Cancer is one of the leading causes of death, second only to heart disease. Traditional cancer treatment (radiotherapy and chemotherapy, immunotherapy, and targeted therapy) is in need of new and synergistic modalities to increase survival, and tumor-treating fields (TTF) have been heralded as the "fourth modality" in cancer treatment. To date tumor-treating fields has been applied mostly to glioblastoma (FDA approved) and there is excitement to apply this therapy to other cancers, as evidenced by multiple ongoing clinical trials. This research will help to improve the understanding of the physical mechanisms by which this treatment works, discovering synergies with key chemotherapeutic and targeted molecular therapies, and optimizing it for each cancer cell type - and potentially to each patient's own tissue. Using a custom integrated circuit, we will develop sensors that can detect cells and image tissue using very high frequency electromagnetic fields (100-300 GHz) which have been shown to be effective at differentiating between tumor cells and healthy cells, and also between actively dividing cells and non-dividing cells. This will be used as a tool to detect the cell state during the application of tumor-treating fields to the cell. The hope is to both understand the biological reasons for the efficacy of tumor-treating fields and also to help optimize the voltage and frequency of the tumor-treating fields. This research opens the door to a future implantable device using the developed sensors that could in real time aid in the discovery of efficacious treatments - conveying instantaneous cellular response to therapy to allow real-time optimization of treatment for each patient - the ultimate goal of personalized medicine.
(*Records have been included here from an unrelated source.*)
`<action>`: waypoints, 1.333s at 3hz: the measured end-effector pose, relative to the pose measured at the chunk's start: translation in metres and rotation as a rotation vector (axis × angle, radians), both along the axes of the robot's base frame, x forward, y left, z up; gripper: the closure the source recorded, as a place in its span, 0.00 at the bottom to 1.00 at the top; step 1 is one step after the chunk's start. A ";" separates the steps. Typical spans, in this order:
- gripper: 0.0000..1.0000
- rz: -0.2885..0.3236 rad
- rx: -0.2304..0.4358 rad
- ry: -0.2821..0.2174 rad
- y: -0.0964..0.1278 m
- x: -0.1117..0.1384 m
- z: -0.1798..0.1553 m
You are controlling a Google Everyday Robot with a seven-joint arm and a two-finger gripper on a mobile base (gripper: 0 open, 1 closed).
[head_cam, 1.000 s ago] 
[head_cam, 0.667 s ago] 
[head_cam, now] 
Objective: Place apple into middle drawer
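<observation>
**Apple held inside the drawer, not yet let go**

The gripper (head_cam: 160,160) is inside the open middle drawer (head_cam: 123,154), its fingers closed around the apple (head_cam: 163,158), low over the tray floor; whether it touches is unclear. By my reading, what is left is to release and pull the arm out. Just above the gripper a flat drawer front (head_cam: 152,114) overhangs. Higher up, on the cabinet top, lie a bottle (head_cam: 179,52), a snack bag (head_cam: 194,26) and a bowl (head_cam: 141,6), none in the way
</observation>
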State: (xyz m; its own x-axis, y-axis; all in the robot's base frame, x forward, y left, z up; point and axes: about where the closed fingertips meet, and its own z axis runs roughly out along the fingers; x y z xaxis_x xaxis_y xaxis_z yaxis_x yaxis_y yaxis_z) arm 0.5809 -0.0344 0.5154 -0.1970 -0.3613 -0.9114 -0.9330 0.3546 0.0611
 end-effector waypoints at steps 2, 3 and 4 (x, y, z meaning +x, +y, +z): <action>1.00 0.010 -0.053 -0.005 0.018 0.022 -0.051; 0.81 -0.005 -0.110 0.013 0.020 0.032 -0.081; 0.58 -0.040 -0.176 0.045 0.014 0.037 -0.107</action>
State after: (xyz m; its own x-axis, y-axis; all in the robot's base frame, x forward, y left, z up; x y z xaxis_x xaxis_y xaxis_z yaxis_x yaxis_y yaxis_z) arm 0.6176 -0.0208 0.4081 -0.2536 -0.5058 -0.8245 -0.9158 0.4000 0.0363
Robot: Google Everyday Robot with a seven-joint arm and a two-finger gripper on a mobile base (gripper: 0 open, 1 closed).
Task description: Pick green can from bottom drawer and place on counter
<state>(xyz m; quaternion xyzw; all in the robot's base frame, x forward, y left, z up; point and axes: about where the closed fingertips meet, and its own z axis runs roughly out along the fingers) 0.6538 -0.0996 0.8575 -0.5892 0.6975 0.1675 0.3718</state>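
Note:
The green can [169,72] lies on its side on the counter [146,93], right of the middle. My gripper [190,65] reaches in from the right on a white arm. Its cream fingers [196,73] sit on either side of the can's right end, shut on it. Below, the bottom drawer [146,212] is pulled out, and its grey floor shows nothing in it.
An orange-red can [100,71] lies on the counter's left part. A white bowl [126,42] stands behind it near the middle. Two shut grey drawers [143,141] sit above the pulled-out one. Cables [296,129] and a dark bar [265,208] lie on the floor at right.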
The proposed sensor platform integrates arrays of terahertz sensors for tissue-scale sub-cellular imaging into traditional Complementary Metal Oxide Semiconductor (CMOS) technology, allowing miniaturization and integration with other functions including on-chip signal processing and communication. Previous research has demonstrated that tumor cells can be identified without using any special markers or labels by measurement of the frequency dispersion of the dielectric constant. Most measurement platforms to date either measure cells in bulk or can only measure a single pixel at a time, and lack spatial resolution to measure sub-cellular structures. A true imaging platform that can measure the dielectric constant over a very small spatial resolution will be realized by leveraging the array-based nature of CMOS technology for imaging larger tissue areas - thereby permitting one to dynamically map the contents within a cell while using lower frequency electromagnetic (EM) fields to actuate the cell. Using frequencies over 100 GHz allows miniaturization of individual pixel elements, but this requires innovation to improve the sensitivity of the sensors. By simultaneously sensing the cells with high frequencies and activating the cells with low frequencies (so called Tumor Treating Fields), one will have the ability to actively manipulate and monitor cell division - key to cancer treatment. Tumor Treating Fields (TTF) have been shown to disrupt normal cell mitosis by interacting with strongly polarized molecules. Recently, TTF has been shown to be effective in treatment of certain kinds of cancers, most notably glioblastoma (GBM), a highly aggressive brain tumor. This is the first such advance in this disease in decades, and is synergistic with select chemotherapies. The proposed research investigates the ability to control, study and optimize EM fields on single cells within the context of a more complex tissue microenvironment, which is necessary to optimize TTF and select drug combinations but has heretofore been unattainable.
This award reflects NSF's statutory mission and has been deemed worthy of support through evaluation using the Foundation's intellectual merit and broader impacts review criteria.